Please retype the data in full and exactly; the pictures are not part of the copy.

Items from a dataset

::::::

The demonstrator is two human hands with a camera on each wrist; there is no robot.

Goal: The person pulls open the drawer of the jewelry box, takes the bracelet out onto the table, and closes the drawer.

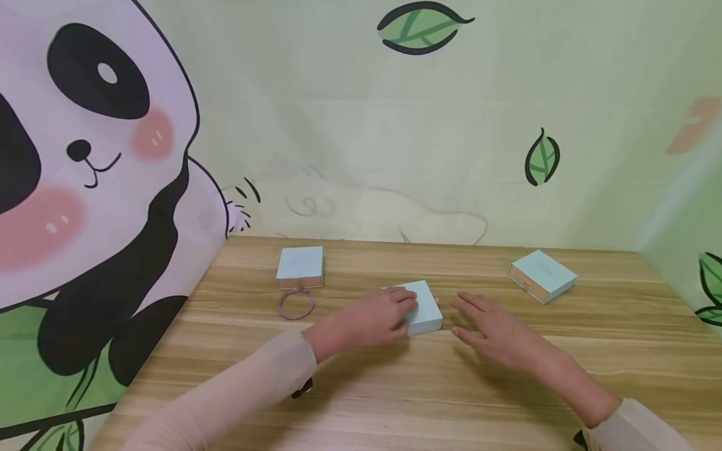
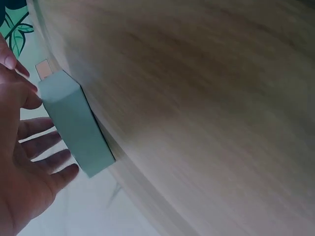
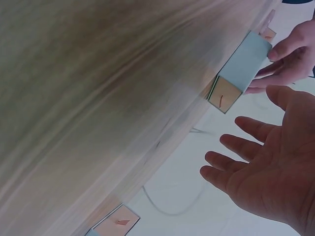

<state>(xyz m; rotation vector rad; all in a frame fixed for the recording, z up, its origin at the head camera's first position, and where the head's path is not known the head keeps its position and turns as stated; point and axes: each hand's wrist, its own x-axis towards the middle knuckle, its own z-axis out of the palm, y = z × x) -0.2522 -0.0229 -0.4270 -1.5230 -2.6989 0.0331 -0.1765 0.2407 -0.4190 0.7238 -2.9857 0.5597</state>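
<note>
My left hand (image 1: pixel 383 316) rests on a pale blue box (image 1: pixel 425 308) near the middle of the table. Its fingers lie over the lid's left part, with the thumb at the near corner. Seen from the left wrist, those fingers (image 2: pixel 44 145) are spread and fairly straight along the box's edge. To the right of that box hovers my right hand (image 1: pixel 502 335), empty, with fingers extended toward it and a gap between. The box's end facing that hand is peach-coloured with a small tab (image 3: pixel 221 101), visible from the right wrist. The hand hides the box's left side.
A similar box (image 1: pixel 300 266) sits at the back left, with a thin mauve bangle (image 1: pixel 296 304) close in front. Another box (image 1: pixel 543 275) stands angled at the back right. Behind the wooden table (image 1: pixel 395 394) hangs a printed backdrop (image 1: pixel 338 113) with a panda and leaves.
</note>
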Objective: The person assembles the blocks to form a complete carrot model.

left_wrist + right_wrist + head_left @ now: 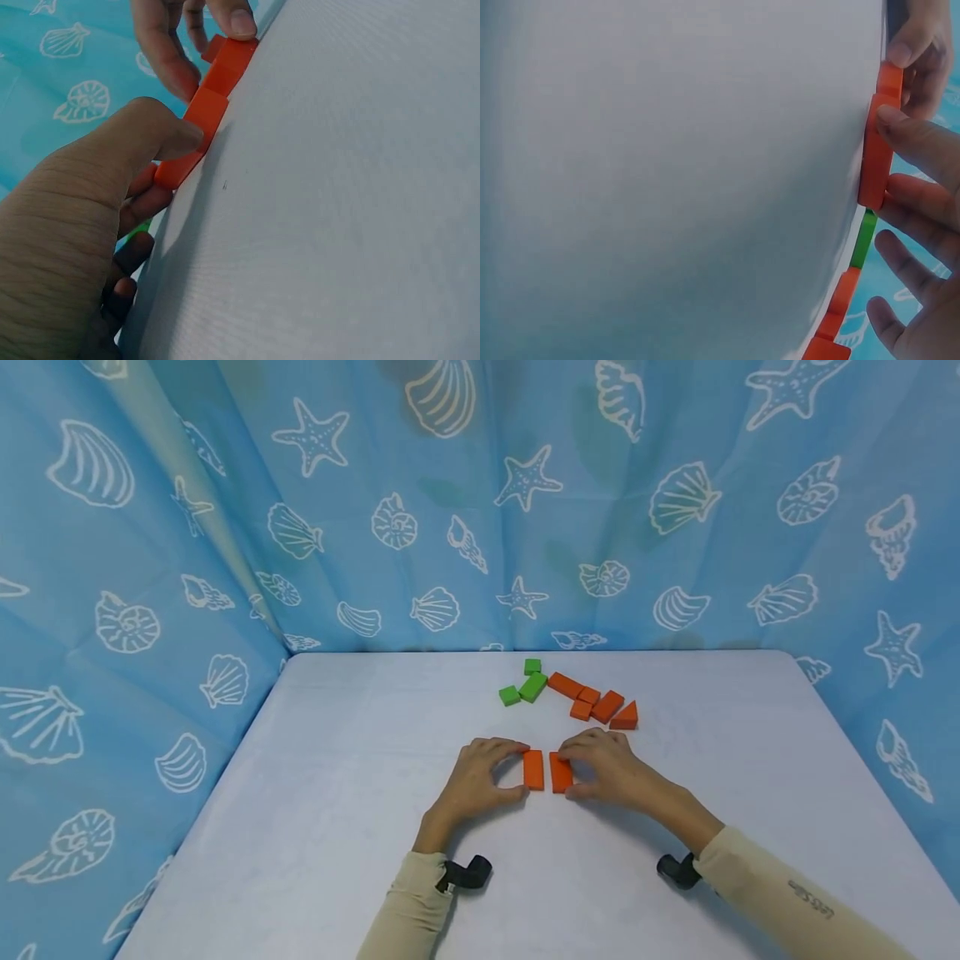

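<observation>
In the middle of the table, two orange rectangular blocks stand side by side with a narrow gap between them in the head view. My left hand (pixel 480 778) pinches the left orange block (pixel 533 770) between thumb and fingers at its two ends. My right hand (pixel 611 770) holds the right orange block (pixel 561 775) the same way. The left wrist view shows the left thumb pressed against the near end of its block (pixel 208 112). From the right wrist, the right thumb lies on the other block (pixel 877 161), with the remaining fingers spread apart.
Behind the hands lie green blocks (pixel 533 687) and, to their right, several orange blocks (pixel 608 707), one of them a triangular block (pixel 624 717). A white cloth covers the table (pixel 337 777). A blue shell-patterned curtain (pixel 465 510) hangs at the back and left.
</observation>
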`<state>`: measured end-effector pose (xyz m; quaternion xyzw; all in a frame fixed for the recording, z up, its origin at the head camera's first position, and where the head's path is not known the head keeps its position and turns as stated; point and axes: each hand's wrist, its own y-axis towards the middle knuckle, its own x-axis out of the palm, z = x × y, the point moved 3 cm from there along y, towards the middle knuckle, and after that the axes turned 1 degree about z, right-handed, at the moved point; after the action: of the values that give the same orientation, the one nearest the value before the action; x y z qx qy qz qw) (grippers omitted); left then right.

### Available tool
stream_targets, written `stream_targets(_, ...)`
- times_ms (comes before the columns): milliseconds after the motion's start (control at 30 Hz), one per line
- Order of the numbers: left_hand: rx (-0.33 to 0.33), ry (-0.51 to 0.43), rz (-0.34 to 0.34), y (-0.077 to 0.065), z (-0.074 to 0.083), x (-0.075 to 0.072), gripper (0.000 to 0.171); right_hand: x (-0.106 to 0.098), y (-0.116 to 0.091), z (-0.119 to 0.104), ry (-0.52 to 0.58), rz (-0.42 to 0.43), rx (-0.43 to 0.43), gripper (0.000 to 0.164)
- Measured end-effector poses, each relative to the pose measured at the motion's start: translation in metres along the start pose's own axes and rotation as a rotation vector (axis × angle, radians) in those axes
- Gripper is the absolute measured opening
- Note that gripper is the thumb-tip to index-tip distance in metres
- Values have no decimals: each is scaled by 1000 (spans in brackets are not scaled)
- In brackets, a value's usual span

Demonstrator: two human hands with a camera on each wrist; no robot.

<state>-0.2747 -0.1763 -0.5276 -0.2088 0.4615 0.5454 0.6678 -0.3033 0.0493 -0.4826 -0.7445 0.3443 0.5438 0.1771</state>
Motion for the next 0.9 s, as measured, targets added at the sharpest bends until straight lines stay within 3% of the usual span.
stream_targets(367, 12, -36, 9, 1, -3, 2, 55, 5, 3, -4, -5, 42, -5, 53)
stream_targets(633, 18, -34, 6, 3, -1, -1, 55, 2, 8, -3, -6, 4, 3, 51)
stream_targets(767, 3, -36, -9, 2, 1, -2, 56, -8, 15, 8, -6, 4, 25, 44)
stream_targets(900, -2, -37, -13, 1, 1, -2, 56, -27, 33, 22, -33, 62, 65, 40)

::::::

→ Written solution:
The demonstrator is two human hands with a camera on each wrist; there is no robot.

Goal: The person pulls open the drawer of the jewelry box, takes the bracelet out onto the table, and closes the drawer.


<state>(xyz m; rotation vector rad; all in a frame fixed for the recording, z up, its origin at the head camera's first position, and where the head's path is not known the head keeps its position and turns as stated; point and axes: each hand's wrist, its own x-axis towards the middle knuckle, its own z-axis out of the palm, y = z × x) -0.2522 -0.0229 -0.4270 -1.5230 -2.6989 0.0331 -0.1765 0.2407 -0.4190 0.7238 -2.9857 0.5597</state>
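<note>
My left hand (image 1: pixel 383 316) rests on a pale blue box (image 1: pixel 425 308) near the middle of the table. Its fingers lie over the lid's left part, with the thumb at the near corner. Seen from the left wrist, those fingers (image 2: pixel 44 145) are spread and fairly straight along the box's edge. To the right of that box hovers my right hand (image 1: pixel 502 335), empty, with fingers extended toward it and a gap between. The box's end facing that hand is peach-coloured with a small tab (image 3: pixel 221 101), visible from the right wrist. The hand hides the box's left side.
A similar box (image 1: pixel 300 266) sits at the back left, with a thin mauve bangle (image 1: pixel 296 304) close in front. Another box (image 1: pixel 543 275) stands angled at the back right. Behind the wooden table (image 1: pixel 395 394) hangs a printed backdrop (image 1: pixel 338 113) with a panda and leaves.
</note>
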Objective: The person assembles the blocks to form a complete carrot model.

left_wrist + right_wrist + head_left @ now: 

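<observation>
In the middle of the table, two orange rectangular blocks stand side by side with a narrow gap between them in the head view. My left hand (pixel 480 778) pinches the left orange block (pixel 533 770) between thumb and fingers at its two ends. My right hand (pixel 611 770) holds the right orange block (pixel 561 775) the same way. The left wrist view shows the left thumb pressed against the near end of its block (pixel 208 112). From the right wrist, the right thumb lies on the other block (pixel 877 161), with the remaining fingers spread apart.
Behind the hands lie green blocks (pixel 533 687) and, to their right, several orange blocks (pixel 608 707), one of them a triangular block (pixel 624 717). A white cloth covers the table (pixel 337 777). A blue shell-patterned curtain (pixel 465 510) hangs at the back and left.
</observation>
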`<state>`: measured end-effector pose (xyz m; quaternion xyzw; all in a frame fixed for the recording, z up, its origin at the head camera's first position, and where the head's path is not known the head keeps its position and turns as stated; point and axes: each hand's wrist, its own y-axis towards the middle knuckle, its own x-axis out of the palm, z = x × y, the point moved 3 cm from there along y, towards the middle knuckle, and after that the axes turned 1 degree about z, right-handed, at the moved point; after the action: of the values that give the same orientation, the one nearest the value before the action; x y z qx qy qz qw) (grippers omitted); left then right.

### Available tool
stream_targets, written `stream_targets(_, ...)`
- times_ms (comes before the columns): milliseconds after the motion's start (control at 30 Hz), one per line
- Order of the numbers: left_hand: rx (-0.33 to 0.33), ry (-0.51 to 0.43), rz (-0.34 to 0.34), y (-0.077 to 0.065), z (-0.074 to 0.083), x (-0.075 to 0.072), gripper (0.000 to 0.171); right_hand: x (-0.106 to 0.098), y (-0.116 to 0.091), z (-0.119 to 0.104), ry (-0.52 to 0.58), rz (-0.42 to 0.43), rx (-0.43 to 0.43), gripper (0.000 to 0.164)
- Measured end-effector poses, each relative to the pose measured at the motion's start: translation in metres along the start pose's own axes and rotation as a rotation vector (axis × angle, radians) in those axes
- Gripper is the absolute measured opening
- Note that gripper is the thumb-tip to index-tip distance in metres
- Values have no decimals: each is scaled by 1000 (spans in brackets are not scaled)
- In brackets, a value's usual span

Demonstrator: two human hands with a camera on each wrist; no robot.

<state>-0.2747 -0.1763 -0.5276 -0.2088 0.4615 0.5454 0.6678 -0.3033 0.0493 -0.4826 -0.7445 0.3443 0.5438 0.1771</state>
Motion for the next 0.9 s, as measured, targets added at the sharpest bends until straight lines stay within 3% of the usual span.
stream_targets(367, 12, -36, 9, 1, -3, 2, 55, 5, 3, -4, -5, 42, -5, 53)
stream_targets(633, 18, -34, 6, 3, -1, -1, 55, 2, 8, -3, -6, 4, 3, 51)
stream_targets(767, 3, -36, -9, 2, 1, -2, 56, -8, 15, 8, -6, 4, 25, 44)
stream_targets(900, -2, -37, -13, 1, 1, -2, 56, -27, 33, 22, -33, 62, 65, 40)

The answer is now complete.